/---
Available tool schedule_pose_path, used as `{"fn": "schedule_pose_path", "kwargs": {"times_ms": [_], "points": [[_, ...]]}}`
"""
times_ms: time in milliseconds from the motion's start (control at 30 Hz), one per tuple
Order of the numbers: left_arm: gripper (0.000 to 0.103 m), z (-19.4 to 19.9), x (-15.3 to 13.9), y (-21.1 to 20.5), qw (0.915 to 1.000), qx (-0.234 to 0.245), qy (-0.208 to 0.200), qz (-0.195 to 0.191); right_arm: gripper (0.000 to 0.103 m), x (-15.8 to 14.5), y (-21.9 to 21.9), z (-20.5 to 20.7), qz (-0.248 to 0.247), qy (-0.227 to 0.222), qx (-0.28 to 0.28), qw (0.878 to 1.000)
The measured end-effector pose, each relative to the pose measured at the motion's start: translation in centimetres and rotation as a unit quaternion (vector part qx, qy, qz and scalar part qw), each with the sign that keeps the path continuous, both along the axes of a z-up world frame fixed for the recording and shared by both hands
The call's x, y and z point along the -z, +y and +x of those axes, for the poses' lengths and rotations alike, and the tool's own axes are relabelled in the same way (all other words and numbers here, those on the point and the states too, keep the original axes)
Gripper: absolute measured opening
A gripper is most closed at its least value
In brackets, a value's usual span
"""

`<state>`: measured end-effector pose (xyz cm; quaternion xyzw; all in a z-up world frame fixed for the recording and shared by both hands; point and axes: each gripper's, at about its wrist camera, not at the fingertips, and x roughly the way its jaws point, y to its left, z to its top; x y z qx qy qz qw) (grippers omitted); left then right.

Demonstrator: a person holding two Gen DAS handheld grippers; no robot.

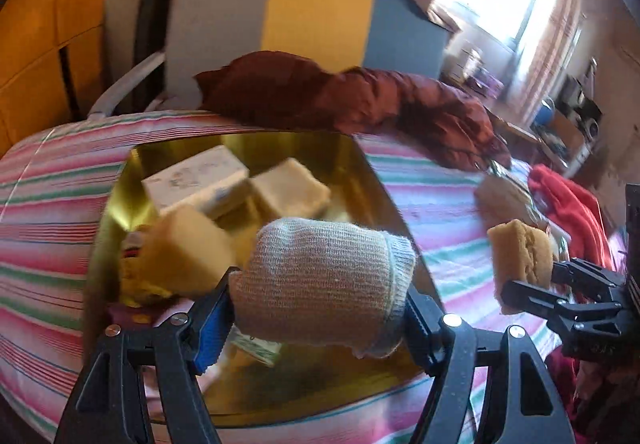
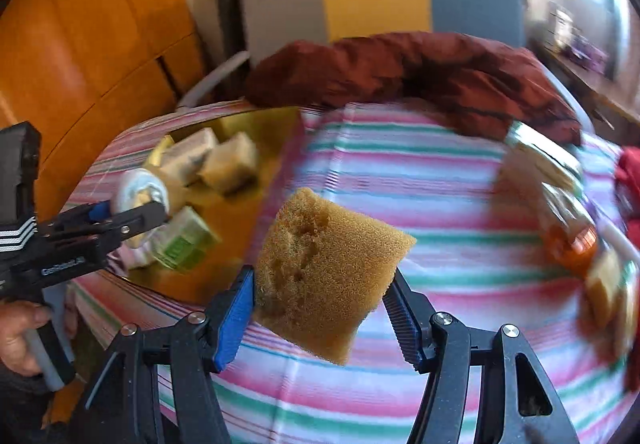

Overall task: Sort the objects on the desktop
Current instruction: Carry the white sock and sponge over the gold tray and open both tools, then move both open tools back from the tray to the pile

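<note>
Left wrist view, left to right: the gold tray (image 1: 372,172) lies on the striped cloth (image 1: 52,180), holding a white box (image 1: 196,178), a pale sponge block (image 1: 290,186) and a yellow sponge (image 1: 188,252) at 10 o'clock from the left gripper (image 1: 320,308), whose jaws are closed on a rolled knit sock (image 1: 324,276) above the tray's near half; the sock hides the tray floor behind it. A green-printed carton (image 1: 258,348) shows only partly beneath the sock. At 3 o'clock the right gripper (image 1: 524,284) clamps a brown sponge (image 1: 520,256) over bare cloth beyond the tray's right edge. A maroon garment (image 1: 360,92) borders the far edge at 12 o'clock; a red cloth (image 1: 568,204) lies at 2 o'clock. Right wrist view: the brown sponge fills the centre, and open striped cloth extends right to a blurred orange-capped item (image 2: 572,240) that cannot be identified.
</note>
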<state>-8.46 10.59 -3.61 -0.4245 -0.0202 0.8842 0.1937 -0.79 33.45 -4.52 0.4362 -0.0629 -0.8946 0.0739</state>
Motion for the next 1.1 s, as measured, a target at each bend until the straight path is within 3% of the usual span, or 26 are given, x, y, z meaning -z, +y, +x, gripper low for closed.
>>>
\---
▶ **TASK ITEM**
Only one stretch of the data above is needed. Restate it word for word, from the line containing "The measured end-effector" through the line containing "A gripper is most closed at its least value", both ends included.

▶ **SOLUTION**
The measured end-effector pose, each relative to the pose measured at the motion's start: translation in centimetres and rotation as a unit quaternion (vector part qx, qy, qz and scalar part qw), each with the sign that keeps the path continuous, both along the axes of a z-up world frame fixed for the recording and shared by both hands
The call's x, y and z point along the -z, +y and +x of those axes, for the poses' lengths and rotations alike, and the tool's own axes are relabelled in the same way (all other words and numbers here, those on the point and the states too, keep the original axes)
Gripper: absolute measured opening
A gripper is most closed at its least value

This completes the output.